USITC Domestic industry jurisprudence is a mess. Here, the basic question boiled down to whether there is at least one claim – GE's wind turbines are would infringe the claims in its asserted patents. That decision obviously turned on claim construction and particularly whether GE's domestic turbines included a "converter controller coupled with the inverter … to shunt current from the inverter." The problem with GE's domestic turbines is that its controller is within the inverter and the Commission held that it could not therefore be "coupled to" or shunt current "from" the inverter. On appeal, the court rejected that analysis and instead held that the claim does not require that the controller be separate from the inverter.

A similar argument was rejected in NTP, Inc. v. Research in Motion, Ltd., 418 F.3d 1282 (Fed. Cir. 2005), where some of the claims recited a receiver "connected to" or "coupled to" a processor or that the receiver "transfers" information to the processor. The accused infringer in NTP had argued that "connected to," "coupled to," and "transfer from" each requires the receiver and the processor to be separate, but the court concluded that "the two components could be connected, joined, or linked together by wires or other electrical conductors and still be located in the same housing or even on the same circuit board." 418 F.3d at 1310-11. The court also held that the function that information is transferred between two entities does not require physical separation of the entities.
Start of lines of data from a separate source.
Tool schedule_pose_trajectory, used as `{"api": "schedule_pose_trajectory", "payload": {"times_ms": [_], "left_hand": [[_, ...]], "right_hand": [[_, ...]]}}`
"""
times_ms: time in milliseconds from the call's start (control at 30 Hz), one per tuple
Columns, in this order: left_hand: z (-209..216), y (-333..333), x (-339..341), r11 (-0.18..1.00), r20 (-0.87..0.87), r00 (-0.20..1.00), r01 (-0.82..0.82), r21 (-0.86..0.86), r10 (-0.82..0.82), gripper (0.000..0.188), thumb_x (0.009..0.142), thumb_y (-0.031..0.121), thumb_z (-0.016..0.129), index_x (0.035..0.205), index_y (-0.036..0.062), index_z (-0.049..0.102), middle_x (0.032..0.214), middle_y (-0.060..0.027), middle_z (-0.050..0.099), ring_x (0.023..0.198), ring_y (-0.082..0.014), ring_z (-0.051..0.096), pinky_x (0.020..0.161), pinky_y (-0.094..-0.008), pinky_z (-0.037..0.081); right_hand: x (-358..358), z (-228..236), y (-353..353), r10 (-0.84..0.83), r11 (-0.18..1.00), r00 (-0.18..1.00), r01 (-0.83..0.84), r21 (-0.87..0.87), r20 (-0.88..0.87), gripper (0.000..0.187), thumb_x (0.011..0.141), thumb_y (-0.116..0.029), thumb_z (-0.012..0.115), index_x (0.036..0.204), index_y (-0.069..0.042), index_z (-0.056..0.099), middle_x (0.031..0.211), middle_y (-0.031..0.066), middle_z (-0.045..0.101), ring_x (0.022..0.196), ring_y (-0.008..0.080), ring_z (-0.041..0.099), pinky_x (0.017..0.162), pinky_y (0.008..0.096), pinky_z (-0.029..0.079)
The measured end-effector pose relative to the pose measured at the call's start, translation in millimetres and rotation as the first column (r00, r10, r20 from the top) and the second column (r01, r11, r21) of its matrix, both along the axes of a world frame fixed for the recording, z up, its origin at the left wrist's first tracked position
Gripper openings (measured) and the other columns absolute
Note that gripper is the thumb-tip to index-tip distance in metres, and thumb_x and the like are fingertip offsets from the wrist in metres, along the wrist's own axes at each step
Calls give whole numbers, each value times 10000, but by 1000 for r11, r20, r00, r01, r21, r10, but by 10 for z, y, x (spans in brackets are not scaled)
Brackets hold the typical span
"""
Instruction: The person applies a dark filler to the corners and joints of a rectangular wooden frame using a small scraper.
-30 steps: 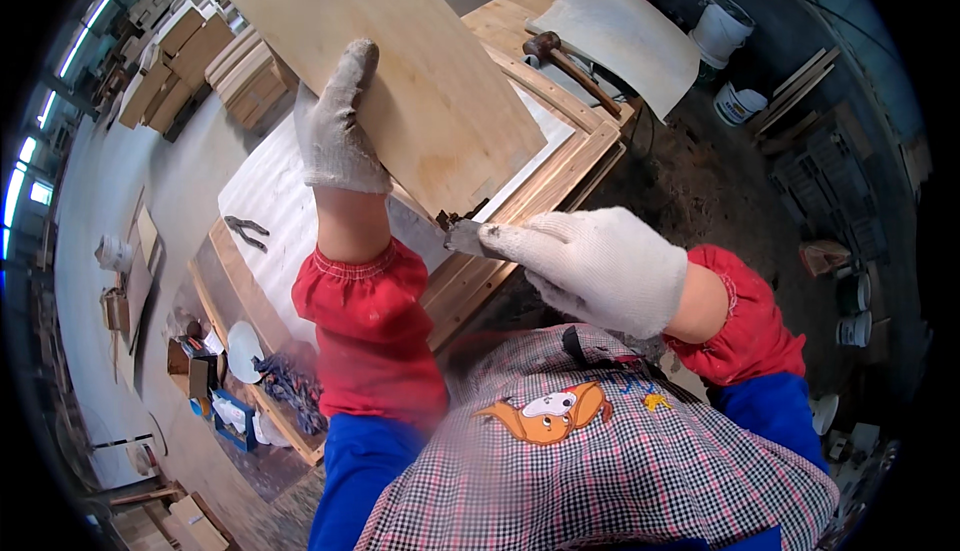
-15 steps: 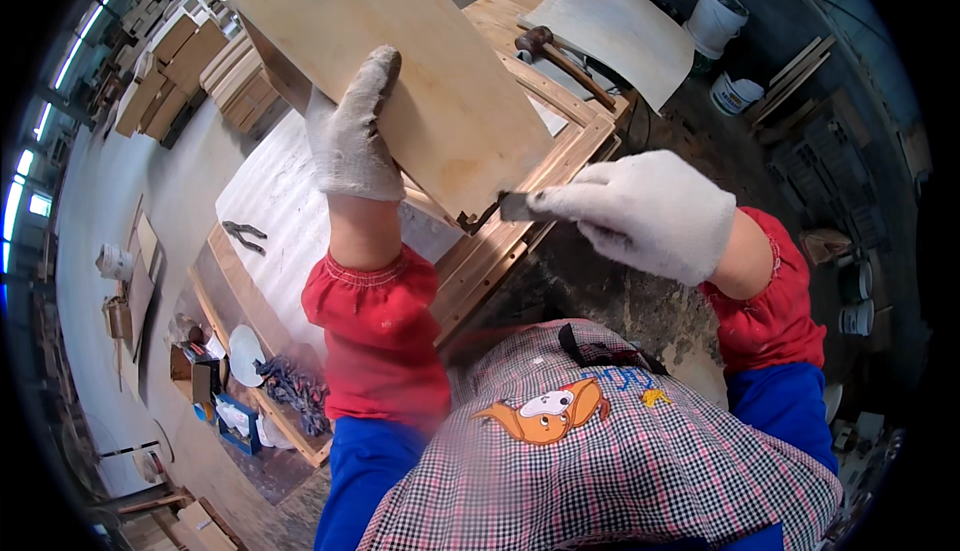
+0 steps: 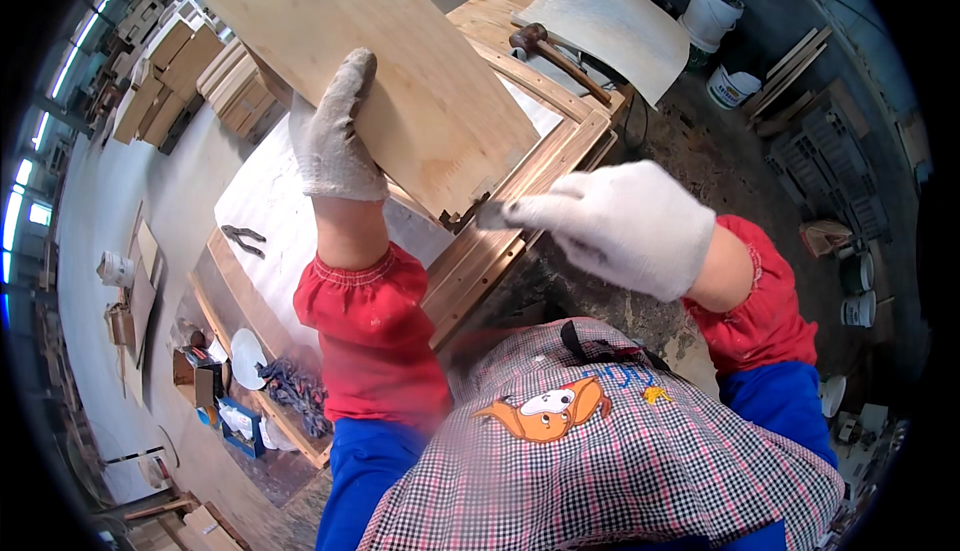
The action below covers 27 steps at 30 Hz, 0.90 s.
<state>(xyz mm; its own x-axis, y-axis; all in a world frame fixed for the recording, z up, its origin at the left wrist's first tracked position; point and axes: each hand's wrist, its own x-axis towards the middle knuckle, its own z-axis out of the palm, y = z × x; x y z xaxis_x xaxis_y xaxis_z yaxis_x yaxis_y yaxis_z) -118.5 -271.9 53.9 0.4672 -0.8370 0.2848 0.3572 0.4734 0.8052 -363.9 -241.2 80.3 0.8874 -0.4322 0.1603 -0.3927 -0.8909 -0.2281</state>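
My left hand (image 3: pixel 342 136), in a white knit glove, holds a tilted pale wooden panel (image 3: pixel 430 81) with its thumb laid across the face. A side board shows behind the panel, partly hidden by the hand. Dark jagged bits (image 3: pixel 462 217) stick out at the panel's lower corner. My right hand (image 3: pixel 625 231), also gloved, pinches a small dark-grey flat piece (image 3: pixel 490 215) just beside that corner; its exact kind is unclear. Under the panel lies a wooden frame (image 3: pixel 565 156) on the bench.
A mallet (image 3: pixel 533 39) and a curved pale sheet (image 3: pixel 605 26) lie on the bench's far side. Pliers (image 3: pixel 243 239) rest on white sheeting at left. Buckets (image 3: pixel 733 88) stand on the floor at right; stacked boards (image 3: pixel 235 86) are farther left. A box of odds and ends (image 3: pixel 198 376) sits lower left.
My left hand and the panel have shifted slightly left. My right hand has moved left and slightly down with the dark-grey piece, which now appears turned, showing less of its face.
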Motion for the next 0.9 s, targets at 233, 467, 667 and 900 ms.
{"api": "schedule_pose_trajectory", "payload": {"times_ms": [233,467,667,900], "left_hand": [[38,46,10,1000,-9,1000,22,1,-22,344,848,82,603,1153,-52,518,1045,-129,612,921,-201,628,816,-307,511],[4,-3,46,1000,-9,1000,24,-8,-24,325,859,80,590,1146,-59,523,1053,-131,612,932,-200,628,820,-303,508],[2,7,32,1000,-42,999,19,-25,-20,311,856,89,599,1124,-55,535,1038,-126,618,928,-194,628,818,-301,508],[36,21,0,999,-34,998,45,-15,-45,356,850,78,600,1167,-55,508,1064,-126,608,948,-199,621,821,-307,508]], "right_hand": [[-153,-56,15,-104,994,981,100,36,166,418,801,-81,564,1214,-136,531,758,116,597,642,274,626,570,353,513],[95,-288,267,-263,910,928,146,389,265,452,786,-57,593,1231,-27,521,872,167,613,767,306,632,688,355,516],[171,-388,346,-324,884,908,190,428,265,371,817,-91,562,1182,-27,532,870,196,617,772,338,636,684,390,524],[168,-459,284,-322,897,884,170,409,338,419,791,-49,591,1207,-26,540,874,174,618,759,297,641,693,345,527]]}}
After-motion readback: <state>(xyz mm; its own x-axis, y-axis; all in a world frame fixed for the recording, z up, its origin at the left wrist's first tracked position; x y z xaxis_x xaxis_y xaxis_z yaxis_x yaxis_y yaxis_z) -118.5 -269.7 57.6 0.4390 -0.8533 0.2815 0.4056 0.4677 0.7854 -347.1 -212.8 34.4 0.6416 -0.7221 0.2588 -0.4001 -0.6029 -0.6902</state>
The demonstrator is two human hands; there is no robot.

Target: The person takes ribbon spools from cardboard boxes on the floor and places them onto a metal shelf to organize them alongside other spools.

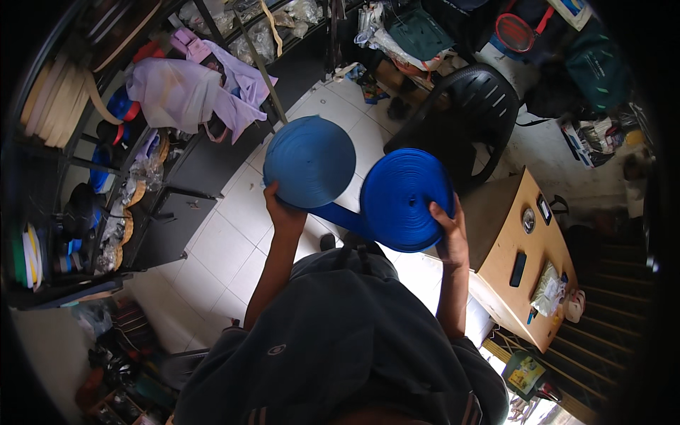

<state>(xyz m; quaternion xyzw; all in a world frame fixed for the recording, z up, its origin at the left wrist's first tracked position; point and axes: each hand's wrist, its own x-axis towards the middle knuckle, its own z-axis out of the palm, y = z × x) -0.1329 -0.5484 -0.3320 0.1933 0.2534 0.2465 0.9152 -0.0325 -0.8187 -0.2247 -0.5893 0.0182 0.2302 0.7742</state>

Id. at 1310.

Based upon its corrected claim construction, the Federal Circuit was able to conclude that claim 15 of the '985 patent "covers the domestic industry turbines" and that GE therefore has a right to bring an action on the patent in the ITC.

Notes:

  • GE filed a parallel lawsuit requesting damages and injunctive relief against Mitsubishi in the Southern District of Texas That case has been stayed pending the outcome of the ITC action. In a separate case, GE is fighting with one of its former employees — Thomas Wilkins who is claiming joint inventorship rights to the patents. Wilkins has apparently assigned his rights to Mistubishi.